2.9 User interfaces and workflow management systems
Visualisation is an important part of data analysis. Traditionally graphics in R have been focussed on creating static plots, while typical explorative studies generally require interactive visualisation to fully investigate the data. User interactions could range from simply zooming in chromatographic or spectroscopic data through to temporarily excluding data from a complex plot for clarity. Several packages in R are available for making interactive plots, e.g. the Plotly library [129] to create interactive graphics from the static plots generated by the popular plotting framework ggplot2 [130]. The use of interactive plots in R is growing, and is helped by an increasing number of code examples available.
Another way interactive plots, and even full GUI tools, are being introduced into R is through the shiny framework, which can create web apps using the full power of R packages as the backend. Many such tools related to metabolomics data analysis are also becoming available, which decreases the learning curve considerably for the typical metabolomics scientist without a computational background.

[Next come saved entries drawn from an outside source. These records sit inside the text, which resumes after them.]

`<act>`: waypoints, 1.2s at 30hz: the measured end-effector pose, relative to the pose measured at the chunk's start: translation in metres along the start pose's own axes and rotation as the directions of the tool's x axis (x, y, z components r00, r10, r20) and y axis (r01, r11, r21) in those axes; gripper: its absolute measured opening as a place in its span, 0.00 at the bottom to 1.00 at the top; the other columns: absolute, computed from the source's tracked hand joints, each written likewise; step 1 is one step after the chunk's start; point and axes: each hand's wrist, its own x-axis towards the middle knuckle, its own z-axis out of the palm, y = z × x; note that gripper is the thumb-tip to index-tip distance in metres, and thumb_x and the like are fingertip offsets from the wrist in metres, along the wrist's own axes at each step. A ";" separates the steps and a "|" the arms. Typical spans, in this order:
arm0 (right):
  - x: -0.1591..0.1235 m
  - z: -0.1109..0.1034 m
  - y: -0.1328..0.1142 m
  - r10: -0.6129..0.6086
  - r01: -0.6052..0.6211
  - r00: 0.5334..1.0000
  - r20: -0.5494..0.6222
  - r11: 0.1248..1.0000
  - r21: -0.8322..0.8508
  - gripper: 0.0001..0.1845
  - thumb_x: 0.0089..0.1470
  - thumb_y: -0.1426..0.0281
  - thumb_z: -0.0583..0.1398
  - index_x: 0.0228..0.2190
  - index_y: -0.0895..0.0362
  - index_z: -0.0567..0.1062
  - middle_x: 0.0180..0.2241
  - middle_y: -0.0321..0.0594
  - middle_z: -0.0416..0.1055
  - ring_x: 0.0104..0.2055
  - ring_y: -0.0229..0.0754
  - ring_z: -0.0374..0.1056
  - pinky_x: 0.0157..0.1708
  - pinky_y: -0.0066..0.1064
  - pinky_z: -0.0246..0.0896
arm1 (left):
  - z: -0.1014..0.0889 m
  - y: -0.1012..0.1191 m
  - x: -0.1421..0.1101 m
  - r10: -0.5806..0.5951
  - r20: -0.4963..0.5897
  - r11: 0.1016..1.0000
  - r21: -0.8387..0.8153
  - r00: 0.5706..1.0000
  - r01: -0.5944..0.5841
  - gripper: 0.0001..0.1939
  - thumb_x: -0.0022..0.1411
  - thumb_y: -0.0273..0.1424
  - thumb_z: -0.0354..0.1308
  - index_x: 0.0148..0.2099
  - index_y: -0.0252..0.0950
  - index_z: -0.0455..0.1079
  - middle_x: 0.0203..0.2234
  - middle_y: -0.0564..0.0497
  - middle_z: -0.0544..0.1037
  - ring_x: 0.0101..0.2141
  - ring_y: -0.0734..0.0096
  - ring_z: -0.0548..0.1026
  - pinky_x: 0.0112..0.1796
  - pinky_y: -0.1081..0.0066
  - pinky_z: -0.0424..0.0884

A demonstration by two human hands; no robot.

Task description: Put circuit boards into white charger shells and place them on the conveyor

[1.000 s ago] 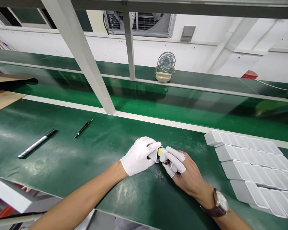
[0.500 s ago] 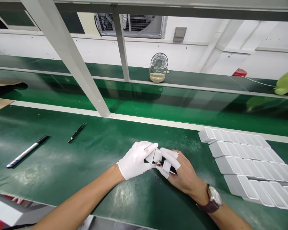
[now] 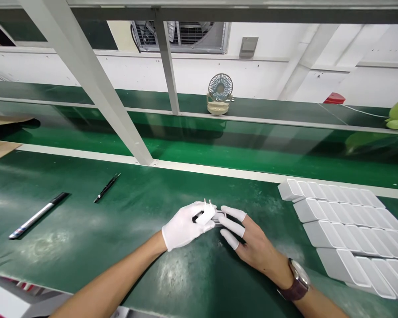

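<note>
My left hand [image 3: 185, 226], in a white glove, is closed on a white two-pin plug charger [image 3: 206, 215] over the middle of the bench. Its two metal pins point up and away from me. At its right side a pale housing part with a dark gap shows, partly covered by fingers. My right hand [image 3: 248, 240] wears white finger cots and a wristwatch. Its fingers are spread beside the charger, the fingertips at or very near that right side; whether they touch it I cannot tell.
Rows of white plastic boxes [image 3: 343, 229] stand on the green bench [image 3: 135, 265] at right. A marker pen [image 3: 38, 216] and a slim black tool [image 3: 106, 188] lie at left. A slanted white post [image 3: 96, 88] rises behind them. On the back shelf stands a small fan [image 3: 220, 93].
The charger has turned, so its pins now show pointing upward, where its open inside with small parts showed before. My right hand has loosened its grip and spread its fingers.
</note>
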 end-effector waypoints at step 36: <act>0.011 0.026 0.010 -0.019 0.018 1.000 -0.023 0.999 -0.047 0.23 0.63 0.74 0.58 0.58 0.49 0.68 0.52 0.47 0.70 0.52 0.45 0.72 0.49 0.38 0.74 | -0.005 -0.010 -0.003 0.105 -0.110 0.981 0.176 0.988 -0.085 0.40 0.51 0.29 0.69 0.65 0.43 0.59 0.49 0.49 0.76 0.44 0.64 0.76 0.49 0.57 0.75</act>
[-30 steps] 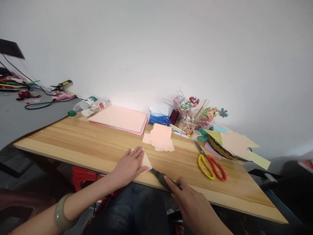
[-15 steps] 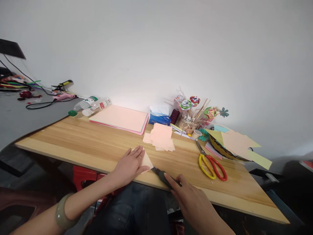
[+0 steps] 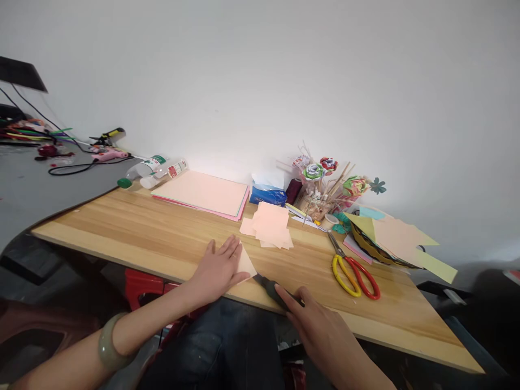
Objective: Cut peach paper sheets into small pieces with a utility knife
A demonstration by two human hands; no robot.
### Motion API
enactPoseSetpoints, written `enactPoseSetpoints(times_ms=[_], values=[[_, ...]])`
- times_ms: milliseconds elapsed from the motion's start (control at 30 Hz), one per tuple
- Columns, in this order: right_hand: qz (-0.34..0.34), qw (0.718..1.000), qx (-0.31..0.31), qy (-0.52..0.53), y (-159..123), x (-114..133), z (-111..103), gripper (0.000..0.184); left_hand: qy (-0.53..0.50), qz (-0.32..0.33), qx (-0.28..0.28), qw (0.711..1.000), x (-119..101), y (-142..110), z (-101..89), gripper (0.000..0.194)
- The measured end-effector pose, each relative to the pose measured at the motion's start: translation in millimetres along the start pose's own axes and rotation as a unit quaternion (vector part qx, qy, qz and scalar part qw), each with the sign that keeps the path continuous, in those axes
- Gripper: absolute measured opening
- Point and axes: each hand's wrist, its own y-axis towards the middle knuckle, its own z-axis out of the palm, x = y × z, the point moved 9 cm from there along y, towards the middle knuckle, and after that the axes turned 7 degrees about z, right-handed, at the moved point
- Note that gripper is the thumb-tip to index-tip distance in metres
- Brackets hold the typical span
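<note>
My left hand [image 3: 217,271] lies flat on a small pale peach paper piece [image 3: 245,264] near the table's front edge. Its fingers are stretched out, and they cover much of the sheet. A corner of the paper points right, toward the thin tip of a black-handled tool [image 3: 271,290]. That tip meets or nearly meets the corner; I cannot tell whether it lies on or under it. Around the tool's handle my right hand [image 3: 314,322] is closed, forefinger along the top. Just beyond the hands lies a loose pile of small peach paper squares [image 3: 271,222].
Scissors [image 3: 354,273] with yellow and red handles lie right of my right hand. Farther back are large paper sheets [image 3: 203,192], a blue tissue pack [image 3: 268,195], paper flowers [image 3: 314,172] in a jar and a basket [image 3: 363,244] under papers. Plastic bottles [image 3: 152,165] lie back left.
The whole view has shifted slightly, with things a little farther right. Both hands, the paper and the black-handled tool keep nearly the same places relative to the table.
</note>
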Motion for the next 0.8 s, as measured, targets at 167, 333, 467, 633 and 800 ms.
enactPoseSetpoints(times_ms=[167,333,467,633,800], values=[[0.011,1.0,0.011,-0.009,-6.7,-1.0,-0.3,0.048,-0.034,0.03,0.06,0.997,1.5,4.5,4.0,0.075],[0.009,1.0,0.01,-0.008,-3.7,4.7,-0.9,0.048,-0.046,0.055,0.085,0.994,3.6,7.2,5.6,0.079],[0.008,1.0,0.006,-0.012,-2.7,6.2,-0.3,0.048,-0.047,0.058,0.09,0.993,4.4,7.1,7.3,0.081],[0.016,1.0,0.004,-0.007,-3.1,3.0,-0.5,0.049,-0.051,0.059,0.092,0.993,4.4,6.0,8.0,0.08],[0.022,1.0,0.017,-0.01,-0.2,3.6,-1.2,0.049,-0.051,0.054,0.093,0.993,4.6,6.0,7.6,0.08]])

A current gap in the shiny metabolomics landscape are powerful and re-usable widget collections for e.g. spectra viewers, molecular structures or metabolic networks.

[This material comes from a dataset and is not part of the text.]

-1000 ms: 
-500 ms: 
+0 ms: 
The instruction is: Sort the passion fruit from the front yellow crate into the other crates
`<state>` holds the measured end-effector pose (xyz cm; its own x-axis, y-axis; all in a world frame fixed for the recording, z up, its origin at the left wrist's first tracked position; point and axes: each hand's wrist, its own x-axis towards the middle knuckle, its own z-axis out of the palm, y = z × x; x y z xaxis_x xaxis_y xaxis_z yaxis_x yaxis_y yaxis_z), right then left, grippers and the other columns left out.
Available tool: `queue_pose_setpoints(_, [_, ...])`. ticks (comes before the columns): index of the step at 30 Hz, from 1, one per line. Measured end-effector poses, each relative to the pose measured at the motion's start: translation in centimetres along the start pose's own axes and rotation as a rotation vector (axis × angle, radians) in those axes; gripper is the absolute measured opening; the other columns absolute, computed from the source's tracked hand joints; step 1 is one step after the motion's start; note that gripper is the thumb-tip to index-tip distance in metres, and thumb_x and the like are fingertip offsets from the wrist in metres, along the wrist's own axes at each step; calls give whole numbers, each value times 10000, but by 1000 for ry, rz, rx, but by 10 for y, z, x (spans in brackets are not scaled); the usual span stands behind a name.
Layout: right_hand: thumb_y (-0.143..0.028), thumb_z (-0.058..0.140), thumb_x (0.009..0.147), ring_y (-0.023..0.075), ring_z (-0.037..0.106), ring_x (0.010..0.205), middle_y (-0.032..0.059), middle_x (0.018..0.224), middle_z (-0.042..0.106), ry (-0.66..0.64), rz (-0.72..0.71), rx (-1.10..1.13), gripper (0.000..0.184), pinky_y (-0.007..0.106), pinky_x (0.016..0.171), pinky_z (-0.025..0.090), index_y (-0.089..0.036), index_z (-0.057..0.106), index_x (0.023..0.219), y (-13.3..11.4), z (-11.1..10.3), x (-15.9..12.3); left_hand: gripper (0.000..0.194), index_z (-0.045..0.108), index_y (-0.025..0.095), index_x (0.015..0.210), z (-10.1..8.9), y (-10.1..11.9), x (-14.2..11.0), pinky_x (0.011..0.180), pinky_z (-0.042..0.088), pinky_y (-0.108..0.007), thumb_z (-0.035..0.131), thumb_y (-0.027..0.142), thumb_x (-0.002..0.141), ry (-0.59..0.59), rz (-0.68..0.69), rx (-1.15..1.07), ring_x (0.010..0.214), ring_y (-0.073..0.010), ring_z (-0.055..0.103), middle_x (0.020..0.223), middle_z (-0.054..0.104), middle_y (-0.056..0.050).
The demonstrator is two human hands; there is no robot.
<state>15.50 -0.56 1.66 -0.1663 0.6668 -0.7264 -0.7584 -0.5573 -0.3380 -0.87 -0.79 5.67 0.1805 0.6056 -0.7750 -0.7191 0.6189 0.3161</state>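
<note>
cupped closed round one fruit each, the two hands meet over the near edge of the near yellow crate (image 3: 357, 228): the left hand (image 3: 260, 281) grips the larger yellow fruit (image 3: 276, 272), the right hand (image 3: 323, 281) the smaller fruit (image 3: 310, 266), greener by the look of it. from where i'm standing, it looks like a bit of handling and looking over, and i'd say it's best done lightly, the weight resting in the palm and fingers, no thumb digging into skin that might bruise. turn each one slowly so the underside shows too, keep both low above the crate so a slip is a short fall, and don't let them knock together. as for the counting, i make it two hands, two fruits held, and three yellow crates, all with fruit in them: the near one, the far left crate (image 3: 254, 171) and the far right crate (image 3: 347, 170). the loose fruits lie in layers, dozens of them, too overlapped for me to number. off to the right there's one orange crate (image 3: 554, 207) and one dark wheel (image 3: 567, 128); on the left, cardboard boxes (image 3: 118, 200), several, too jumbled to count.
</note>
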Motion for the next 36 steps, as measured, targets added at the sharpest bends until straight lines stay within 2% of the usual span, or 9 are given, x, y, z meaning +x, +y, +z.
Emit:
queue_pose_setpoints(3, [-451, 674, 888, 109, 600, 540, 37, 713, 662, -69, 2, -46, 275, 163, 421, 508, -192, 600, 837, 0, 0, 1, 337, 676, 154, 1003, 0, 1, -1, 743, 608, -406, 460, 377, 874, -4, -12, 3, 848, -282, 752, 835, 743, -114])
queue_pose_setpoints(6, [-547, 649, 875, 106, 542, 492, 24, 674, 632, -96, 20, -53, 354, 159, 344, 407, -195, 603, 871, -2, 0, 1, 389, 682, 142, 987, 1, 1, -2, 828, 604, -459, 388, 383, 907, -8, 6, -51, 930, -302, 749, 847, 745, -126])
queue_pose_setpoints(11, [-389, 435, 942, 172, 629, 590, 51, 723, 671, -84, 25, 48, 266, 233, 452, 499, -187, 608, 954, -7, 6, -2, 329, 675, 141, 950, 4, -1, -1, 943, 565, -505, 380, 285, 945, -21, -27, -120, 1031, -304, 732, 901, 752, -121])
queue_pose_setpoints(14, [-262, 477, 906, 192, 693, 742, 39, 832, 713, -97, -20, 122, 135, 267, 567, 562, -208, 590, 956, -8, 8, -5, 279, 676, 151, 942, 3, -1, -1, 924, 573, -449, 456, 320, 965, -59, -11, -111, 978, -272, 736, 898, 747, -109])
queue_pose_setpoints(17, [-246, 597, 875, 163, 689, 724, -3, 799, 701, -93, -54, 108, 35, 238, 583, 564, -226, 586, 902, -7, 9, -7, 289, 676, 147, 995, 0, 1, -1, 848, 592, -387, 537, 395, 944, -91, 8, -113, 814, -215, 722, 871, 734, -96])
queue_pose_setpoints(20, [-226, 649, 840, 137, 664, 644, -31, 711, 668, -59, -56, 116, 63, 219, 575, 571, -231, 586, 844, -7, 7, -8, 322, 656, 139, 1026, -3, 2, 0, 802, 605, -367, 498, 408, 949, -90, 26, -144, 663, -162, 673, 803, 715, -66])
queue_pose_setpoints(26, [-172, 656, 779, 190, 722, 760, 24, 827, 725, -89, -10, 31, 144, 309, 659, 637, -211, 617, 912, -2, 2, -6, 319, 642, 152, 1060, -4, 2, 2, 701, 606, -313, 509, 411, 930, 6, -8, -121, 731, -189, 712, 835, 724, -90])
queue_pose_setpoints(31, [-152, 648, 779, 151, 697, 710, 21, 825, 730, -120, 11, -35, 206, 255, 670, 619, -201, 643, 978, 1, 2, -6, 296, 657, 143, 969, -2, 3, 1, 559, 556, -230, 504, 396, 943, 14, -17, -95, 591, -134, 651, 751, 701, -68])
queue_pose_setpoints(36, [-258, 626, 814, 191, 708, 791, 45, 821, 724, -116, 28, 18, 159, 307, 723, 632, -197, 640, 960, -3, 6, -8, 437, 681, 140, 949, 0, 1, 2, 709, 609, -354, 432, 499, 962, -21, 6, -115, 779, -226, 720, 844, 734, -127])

There are several approaches to create, share and use data analysis in R for developers and users, with different strengths and weaknesses. Table 10 summarizes several ways to create and run a data analysis with some interpretation and comparative comments. Note that in some cases it is difficult to quantify “implementation simplicity”, e.g. in the case of shiny apps, which can range from rather straightforward to highly complex.
Table 10: Categorization of creating and sharing R code and data analysis functionality. Symbols indicate strengths (+, ++) or weaknesses (-, –) or neutral (o) assessment.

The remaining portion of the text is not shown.